## Required action
Each line of the listing must be transcribed exactly, except for the images, which should be excluded.

## Information shown
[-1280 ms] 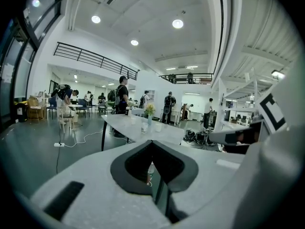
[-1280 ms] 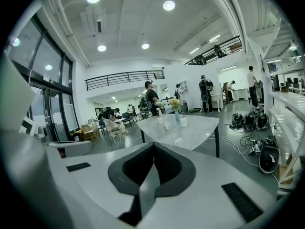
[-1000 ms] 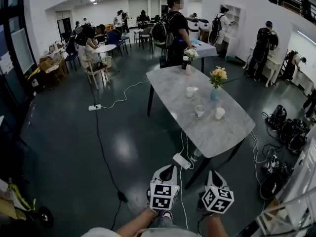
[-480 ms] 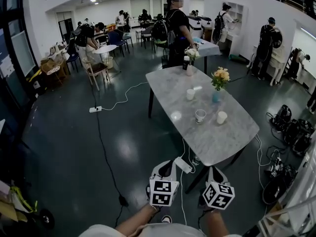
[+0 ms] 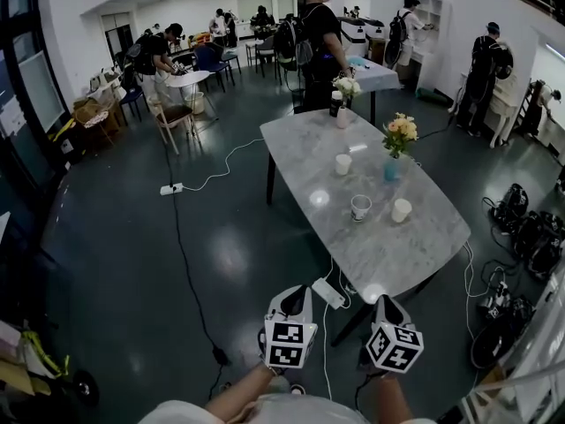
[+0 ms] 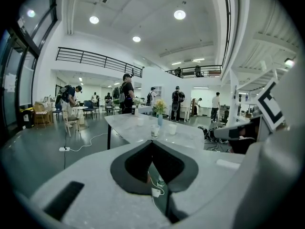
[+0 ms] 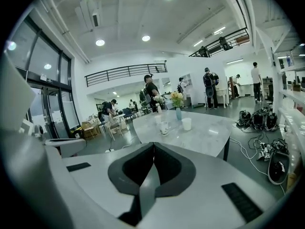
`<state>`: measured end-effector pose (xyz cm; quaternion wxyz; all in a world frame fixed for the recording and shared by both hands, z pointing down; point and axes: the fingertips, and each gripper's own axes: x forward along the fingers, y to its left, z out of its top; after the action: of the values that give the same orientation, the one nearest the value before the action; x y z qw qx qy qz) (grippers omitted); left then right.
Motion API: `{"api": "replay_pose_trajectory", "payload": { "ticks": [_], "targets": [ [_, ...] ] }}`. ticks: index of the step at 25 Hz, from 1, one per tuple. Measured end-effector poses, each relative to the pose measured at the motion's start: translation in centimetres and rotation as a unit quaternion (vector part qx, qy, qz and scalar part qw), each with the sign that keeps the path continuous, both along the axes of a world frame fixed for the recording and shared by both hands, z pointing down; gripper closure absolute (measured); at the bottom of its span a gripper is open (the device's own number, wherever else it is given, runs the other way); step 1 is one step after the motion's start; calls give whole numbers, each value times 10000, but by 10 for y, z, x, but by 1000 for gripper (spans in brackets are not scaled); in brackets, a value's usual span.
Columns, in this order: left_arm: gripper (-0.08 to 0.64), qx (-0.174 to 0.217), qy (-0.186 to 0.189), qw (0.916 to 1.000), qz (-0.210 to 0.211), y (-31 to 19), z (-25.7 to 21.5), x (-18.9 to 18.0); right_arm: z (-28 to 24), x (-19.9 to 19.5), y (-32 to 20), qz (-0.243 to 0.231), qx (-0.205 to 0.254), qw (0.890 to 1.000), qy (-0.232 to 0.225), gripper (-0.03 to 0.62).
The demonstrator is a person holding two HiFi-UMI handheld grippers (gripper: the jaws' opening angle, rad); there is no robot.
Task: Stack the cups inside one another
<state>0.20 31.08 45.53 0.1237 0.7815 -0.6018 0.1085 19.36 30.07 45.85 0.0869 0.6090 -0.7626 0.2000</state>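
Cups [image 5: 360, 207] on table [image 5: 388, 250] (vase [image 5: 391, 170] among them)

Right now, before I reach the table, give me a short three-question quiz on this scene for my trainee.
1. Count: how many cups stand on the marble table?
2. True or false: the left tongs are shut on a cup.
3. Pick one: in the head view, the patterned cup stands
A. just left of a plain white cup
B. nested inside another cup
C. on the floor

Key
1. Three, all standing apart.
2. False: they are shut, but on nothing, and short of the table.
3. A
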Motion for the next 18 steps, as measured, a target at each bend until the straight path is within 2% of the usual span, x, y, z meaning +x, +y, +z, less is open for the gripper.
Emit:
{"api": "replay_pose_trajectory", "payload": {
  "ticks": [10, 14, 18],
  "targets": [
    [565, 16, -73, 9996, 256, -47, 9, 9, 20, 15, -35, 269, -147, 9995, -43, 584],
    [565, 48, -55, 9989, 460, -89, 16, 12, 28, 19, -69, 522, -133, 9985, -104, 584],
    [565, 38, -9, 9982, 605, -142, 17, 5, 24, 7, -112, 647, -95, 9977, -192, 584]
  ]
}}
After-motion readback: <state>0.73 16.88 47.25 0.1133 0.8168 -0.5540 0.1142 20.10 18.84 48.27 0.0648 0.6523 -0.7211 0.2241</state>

## Answer for the task
[-1280 ms] 
[-1280 ms] 
[-1000 ms] 
[-480 ms] 
[+0 ms] 
[+0 ms] 
[+0 ms] 
`<state>`: measured end-effector pose (xyz cm; quaternion wxyz; all in a world frame fixed for the recording and shared by both hands, z pointing down; point and axes: the fingertips, and each gripper's own axes: x forward along the fingers, y to its left, z out of its top; after the action: of the values that give the same orientation, the one nearest the value before the action; x y z qw qx qy qz) (grippers omitted); left then right.
Motion API: `{"api": "replay_pose_trajectory", "payload": { "ticks": [_], "targets": [ [_, ...] ] }}`. ticks: index of the step at 25 Hz, from 1, one per tuple. Measured end-effector poses, each relative to the pose measured at the motion's start: translation in centimetres and rotation as a unit quaternion (vector part qx, qy, qz and scalar part qw), each with the sign that keeps the path continuous, both along the axes of a world frame fixed for the recording and shared by both hands, z pointing down; gripper closure absolute (measured); at the bottom of its span a gripper is open (the device's own number, wherever else it is given, runs the other way); step 1 is one step after the motion's start; calls give whole numbers, each value times 10000, but by 10 for y, z, x, but by 1000 for gripper (spans in brackets are not scaled); in brackets, a value's usual span.
Columns, in this order: left_arm: gripper (-0.08 to 0.64), qx (-0.174 to 0.217), qy (-0.186 to 0.189), qw (0.916 to 1.000), qz (-0.210 to 0.211), y (-31 to 19), z (-25.7 to 21.5), x (-18.9 to 18.0); right_arm: z (-28 to 24), x (-19.9 to 19.5), y (-32 to 20), qz (-0.243 to 0.231), qx (-0.205 to 0.254), qw (0.890 to 1.000), qy (-0.232 to 0.225), gripper (-0.03 to 0.62).
The demonstrator is a person holding two HiFi-UMI handheld grippers (gripper: the jaws' opening angle, rad); there is no robot.
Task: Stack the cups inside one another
<state>0.20 31.08 45.53 0.1237 0.7815 -0.6018 0.1085 19.36 30.07 45.85 0.0869 0.6090 -0.7626 0.2000</state>
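Cups [image 5: 360, 207] on table [image 5: 388, 250] (vase [image 5: 391, 170] among them)

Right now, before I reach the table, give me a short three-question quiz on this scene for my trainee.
1. Count: how many cups stand on the marble table?
2. True or false: the left tongs are shut on a cup.
3. Pick one: in the head view, the patterned cup stands
A. just left of a plain white cup
B. nested inside another cup
C. on the floor

Key
1. Three, all standing apart.
2. False: they are shut, but on nothing, and short of the table.
3. A
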Motion for the next 18 steps, as measured, a target at each bend until the straight path is within 2% of the usual span, x, y, z meaning +x, +y, +z, less is open for the gripper.
Emit:
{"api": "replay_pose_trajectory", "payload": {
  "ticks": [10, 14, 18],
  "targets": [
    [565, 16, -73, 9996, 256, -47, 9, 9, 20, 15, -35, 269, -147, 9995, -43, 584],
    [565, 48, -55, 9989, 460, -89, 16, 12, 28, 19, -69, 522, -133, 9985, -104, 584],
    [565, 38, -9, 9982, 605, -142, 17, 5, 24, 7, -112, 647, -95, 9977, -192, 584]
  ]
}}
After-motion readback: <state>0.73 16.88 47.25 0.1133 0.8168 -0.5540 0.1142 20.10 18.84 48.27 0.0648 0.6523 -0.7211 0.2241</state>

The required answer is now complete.